# HOW TO COMPLETE THIS TASK
What you return must match the listing below exactly, minus any pictures.

# DATA BLOCK

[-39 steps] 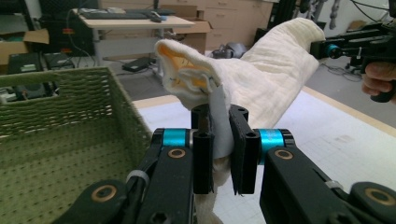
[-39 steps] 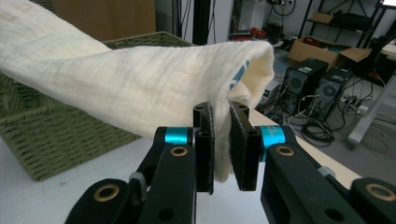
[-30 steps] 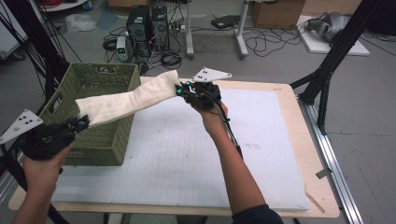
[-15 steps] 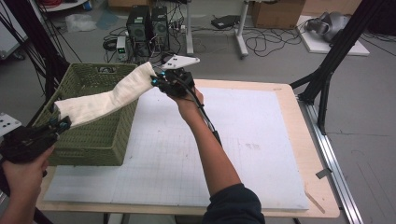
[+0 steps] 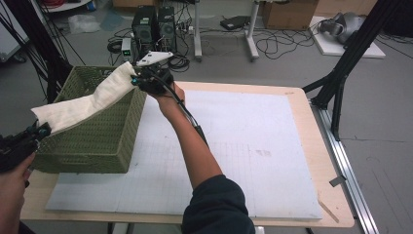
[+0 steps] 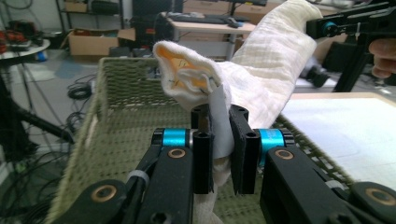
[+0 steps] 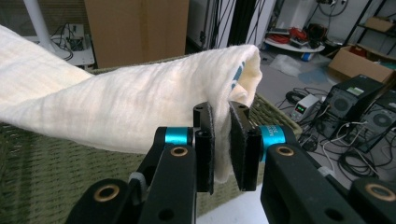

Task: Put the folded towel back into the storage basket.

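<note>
A folded cream cloth hangs stretched above the green woven basket at the table's left. My left gripper is shut on the cloth's near end, over the basket's front left corner. The cloth is pinched between the black jaws of that left gripper. My right gripper is shut on the far end, over the basket's back right corner. In the right gripper view the cloth is clamped by its edge in my right gripper, with the basket below it.
A white gridded mat covers the wooden table. Black stand legs rise at the right edge. Computer towers and cables lie on the floor beyond the table. A dark frame stands left of the basket.
Both grippers carried the stretched cloth leftward. The right gripper went from over the mat to over the basket's back right corner, and the left gripper slid toward the near left.
</note>
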The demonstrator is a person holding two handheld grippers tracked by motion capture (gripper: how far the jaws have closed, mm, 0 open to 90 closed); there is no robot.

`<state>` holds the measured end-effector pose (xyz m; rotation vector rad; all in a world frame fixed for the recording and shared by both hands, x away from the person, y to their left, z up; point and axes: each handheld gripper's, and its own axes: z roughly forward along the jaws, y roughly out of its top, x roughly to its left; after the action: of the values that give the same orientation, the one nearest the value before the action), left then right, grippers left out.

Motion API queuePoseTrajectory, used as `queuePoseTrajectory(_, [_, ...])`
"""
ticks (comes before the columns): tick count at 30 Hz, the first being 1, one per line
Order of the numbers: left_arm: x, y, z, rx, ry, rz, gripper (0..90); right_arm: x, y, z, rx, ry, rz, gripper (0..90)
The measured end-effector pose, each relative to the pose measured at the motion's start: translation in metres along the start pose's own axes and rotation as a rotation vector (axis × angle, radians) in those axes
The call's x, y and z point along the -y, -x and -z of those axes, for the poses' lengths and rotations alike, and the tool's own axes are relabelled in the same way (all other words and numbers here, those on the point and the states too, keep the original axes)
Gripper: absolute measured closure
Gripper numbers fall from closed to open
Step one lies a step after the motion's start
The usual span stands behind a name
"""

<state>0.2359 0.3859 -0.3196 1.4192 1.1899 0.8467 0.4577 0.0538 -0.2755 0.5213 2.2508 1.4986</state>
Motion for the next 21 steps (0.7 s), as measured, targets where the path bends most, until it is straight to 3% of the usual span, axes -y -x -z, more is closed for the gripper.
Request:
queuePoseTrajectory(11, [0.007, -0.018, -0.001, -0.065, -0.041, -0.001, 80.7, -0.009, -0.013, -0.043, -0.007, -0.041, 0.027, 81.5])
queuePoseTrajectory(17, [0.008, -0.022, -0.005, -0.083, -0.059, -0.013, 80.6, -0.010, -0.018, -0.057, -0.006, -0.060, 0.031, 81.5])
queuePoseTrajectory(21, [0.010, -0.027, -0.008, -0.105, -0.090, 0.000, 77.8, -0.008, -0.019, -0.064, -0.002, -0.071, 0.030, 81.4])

# SOLUTION BELOW
[-39 steps] 
[-39 steps] 
[-30 steps] 
[-15 steps] 
[+0 steps] 
[+0 steps] 
[+0 steps] 

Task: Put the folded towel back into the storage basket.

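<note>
A folded cream cloth hangs stretched above the green woven basket at the table's left. My left gripper is shut on the cloth's near end, over the basket's front left corner. The cloth is pinched between the black jaws of that left gripper. My right gripper is shut on the far end, over the basket's back right corner. In the right gripper view the cloth is clamped by its edge in my right gripper, with the basket below it.
A white gridded mat covers the wooden table. Black stand legs rise at the right edge. Computer towers and cables lie on the floor beyond the table. A dark frame stands left of the basket.
Both grippers carried the stretched cloth leftward. The right gripper went from over the mat to over the basket's back right corner, and the left gripper slid toward the near left.
</note>
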The demonstrator is a person holding two handheld grippers tracked by motion capture (gripper: how far the jaws have closed, mm, 0 open to 90 closed); there is no robot.

`<state>` holds the measured end-effector pose (xyz m; rotation vector rad; all in a world frame fixed for the recording and shared by both hands, x away from the person, y to their left, z up; point and axes: each handheld gripper's, and its own axes: z roughly forward along the jaws, y roughly out of its top, x roughly to its left; after the action: of the values that give the same orientation, the one nearest the value before the action), left then right, grippers left out.

Motion API queuePoseTrajectory, used as `queuePoseTrajectory(_, [_, ...])`
"""
ticks (comes before the columns): tick count at 30 Hz, the first being 1, one per line
Order of the numbers: left_arm: x, y, z, rx, ry, rz, gripper (0..90); right_arm: x, y, z, rx, ry, rz, gripper (0..90)
The measured end-effector pose, each relative to the pose measured at the motion's start: translation in metres along the start pose's own axes and rotation as a rotation vector (axis × angle, radians) in those axes
The call's x, y and z point along the -y, -x and -z of those axes, for the poses' lengths and rotations alike, and the tool's own axes are relabelled in the same way (all other words and numbers here, those on the point and the states too, keep the original axes)
Gripper: absolute measured closure
Gripper numbers fall from closed to open
Step one lies a step after the motion's start
The usual span stands behind a name
"""

<state>0.2359 0.3859 -0.3196 1.4192 1.1899 0.8467 0.4577 0.0538 -0.2755 0.5213 2.2508 1.4986</state>
Motion for the next 21 steps (0.7 s), as measured, targets where the path bends most, until it is straight to 3% of the usual span, axes -y -x -z, more is closed for the gripper.
Request:
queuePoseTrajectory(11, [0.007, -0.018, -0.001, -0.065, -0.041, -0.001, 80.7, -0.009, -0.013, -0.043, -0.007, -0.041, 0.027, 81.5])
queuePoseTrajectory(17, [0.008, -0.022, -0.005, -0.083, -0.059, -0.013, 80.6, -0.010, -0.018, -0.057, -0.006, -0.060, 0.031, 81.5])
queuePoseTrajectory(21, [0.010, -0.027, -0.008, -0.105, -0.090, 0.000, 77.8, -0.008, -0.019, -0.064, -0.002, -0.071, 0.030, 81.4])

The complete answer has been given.